Stripped of some unnecessary detail, the following showed up on a support forum today: given a set $x_1,\dots,x_n$ of binary variables and a parameter $K$, how can one specify in a mathematical program that (a) $\sum_{i=1}^n x_i$ is either 0 or $K$ and (b) that, in the latter case, the $K$ variables with value 1 must be consecutive?

The first part is easy. Define a new integer variable $s\in\{0,K\}$ and add the constraint $$\sum_{i=1}^n x_i = s.$$Some modeling languages (AMPL comes to mind) allow you to specify directly the domain $\{0,K\}$; in other cases, replace $s$ with $K\hat{s}$ where $\hat{s}$ is a binary variable.
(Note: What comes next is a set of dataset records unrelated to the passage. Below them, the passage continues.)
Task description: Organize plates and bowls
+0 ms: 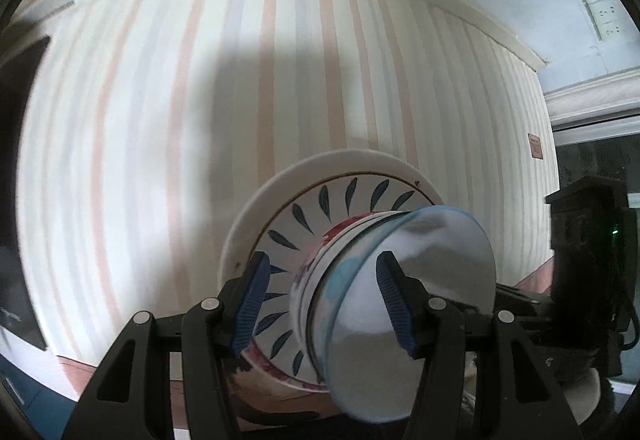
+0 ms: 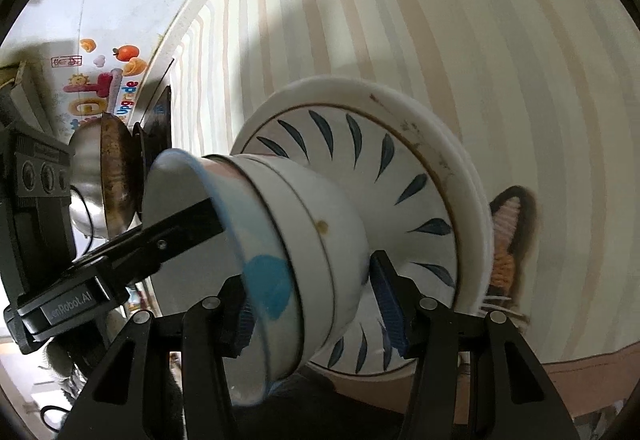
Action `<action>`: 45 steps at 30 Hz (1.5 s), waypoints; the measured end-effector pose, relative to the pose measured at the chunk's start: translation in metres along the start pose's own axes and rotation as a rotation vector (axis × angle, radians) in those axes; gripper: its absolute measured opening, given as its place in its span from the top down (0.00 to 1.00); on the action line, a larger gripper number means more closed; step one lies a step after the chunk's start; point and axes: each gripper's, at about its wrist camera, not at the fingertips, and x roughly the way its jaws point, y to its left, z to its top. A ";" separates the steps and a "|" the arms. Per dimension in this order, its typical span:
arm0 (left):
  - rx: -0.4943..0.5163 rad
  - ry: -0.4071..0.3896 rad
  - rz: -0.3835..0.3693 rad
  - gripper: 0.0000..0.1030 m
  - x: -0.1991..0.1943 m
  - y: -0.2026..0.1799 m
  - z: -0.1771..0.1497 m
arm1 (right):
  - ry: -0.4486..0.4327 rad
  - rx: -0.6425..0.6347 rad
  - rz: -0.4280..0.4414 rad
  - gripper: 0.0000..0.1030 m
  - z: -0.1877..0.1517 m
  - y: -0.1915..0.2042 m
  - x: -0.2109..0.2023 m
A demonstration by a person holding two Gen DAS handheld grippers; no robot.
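Both grippers—left gripper (image 1: 320, 300), right gripper (image 2: 316, 304)—seemingly clamp 1 heavy, slippery, breakable stack of bowls (image 2: 304, 232) on plates (image 2: 432, 168)—support its base.

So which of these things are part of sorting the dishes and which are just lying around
Part of the job:
blue-rimmed bowl
white bowl
leaf-pattern plate
plain white plate

Just lying about:
striped cloth
metal bowl
cartoon poster
wall sockets
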 end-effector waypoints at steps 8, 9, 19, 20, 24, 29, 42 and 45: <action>0.041 -0.128 0.092 0.48 -0.043 -0.009 -0.022 | -0.132 -0.092 -0.123 0.46 -0.016 0.030 -0.045; 0.042 -0.142 0.097 0.48 -0.048 -0.010 -0.026 | -0.148 -0.103 -0.143 0.46 -0.019 0.034 -0.050; 0.062 -0.278 0.155 0.14 -0.093 -0.017 -0.059 | -0.364 -0.188 -0.340 0.11 -0.073 0.086 -0.112; 0.066 -0.291 0.163 0.13 -0.098 -0.018 -0.063 | -0.387 -0.187 -0.351 0.10 -0.079 0.090 -0.119; 0.062 -0.347 0.174 0.07 -0.117 -0.021 -0.082 | -0.459 -0.213 -0.395 0.07 -0.103 0.105 -0.140; 0.056 -0.421 0.198 0.06 -0.142 -0.030 -0.112 | -0.537 -0.257 -0.421 0.05 -0.135 0.124 -0.164; 0.028 -0.637 0.282 0.06 -0.215 -0.075 -0.233 | -0.711 -0.402 -0.421 0.04 -0.268 0.155 -0.237; 0.013 -0.665 0.286 0.06 -0.227 -0.085 -0.263 | -0.740 -0.419 -0.426 0.04 -0.302 0.156 -0.253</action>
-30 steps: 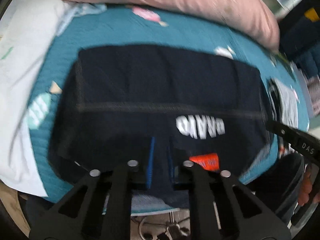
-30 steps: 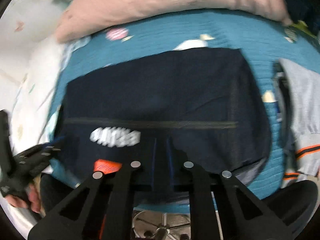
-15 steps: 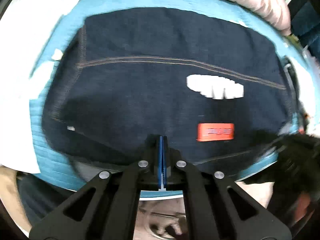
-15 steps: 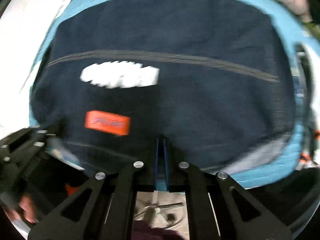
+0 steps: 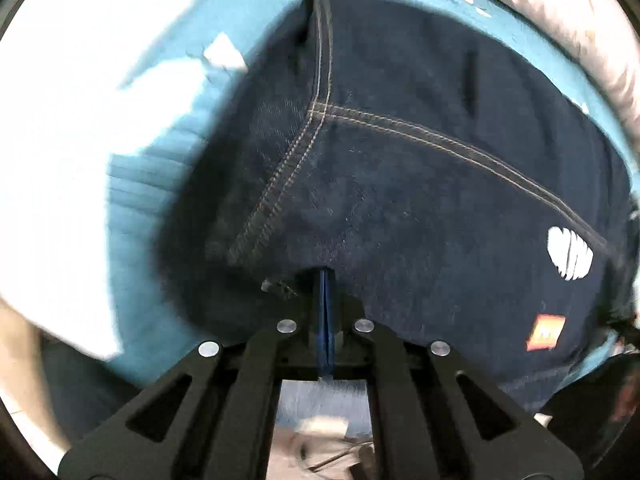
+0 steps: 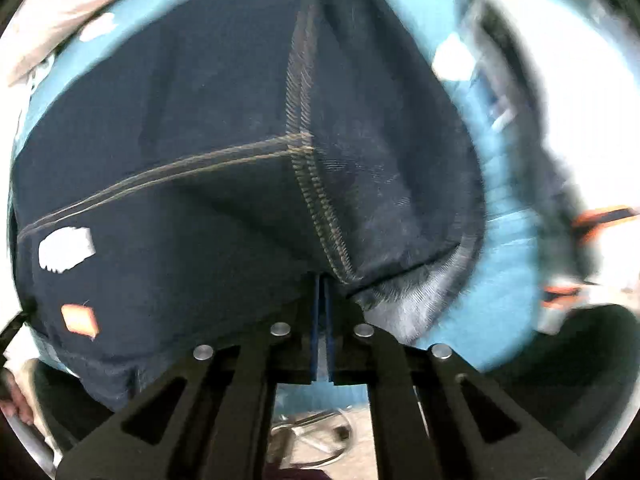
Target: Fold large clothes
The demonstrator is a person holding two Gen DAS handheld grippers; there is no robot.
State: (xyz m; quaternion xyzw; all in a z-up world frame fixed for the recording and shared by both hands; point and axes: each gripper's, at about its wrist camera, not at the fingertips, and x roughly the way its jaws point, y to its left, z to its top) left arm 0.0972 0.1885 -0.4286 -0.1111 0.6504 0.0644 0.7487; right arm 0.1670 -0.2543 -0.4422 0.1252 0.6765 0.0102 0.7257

A couple of methods come to mind for enforcing requirement (b). I'll assume that $1<K<n$ to avoid trivial cases. One method is to add the constraints
[BEGIN NONSENSE]
$$\begin{eqnarray*} x_{1} & \le & x_{2}\\ 2x_{j} & \le & x_{j-1}+x_{j+1}\quad \forall j\in\left\{ 2,\dots,n-1\right\} \\ x_{n} & \le & x_{n-1}. \end{eqnarray*}$$[END NONSENSE] 
I suffered a rather severe brain cramp when I wrote the above. Several comments pointed out that this is erroneous. The corrected formulation (which I've tested, and thus post with a modicum of possibly misplaced confidence), is:$$(K-1)(x_{i-1}-x_i)\le \sum_{j=\max(1,i-K)}^{i-2}x_j\quad \forall i\in\{2,\dots,n\}$$(with an empty sum understood to be 0).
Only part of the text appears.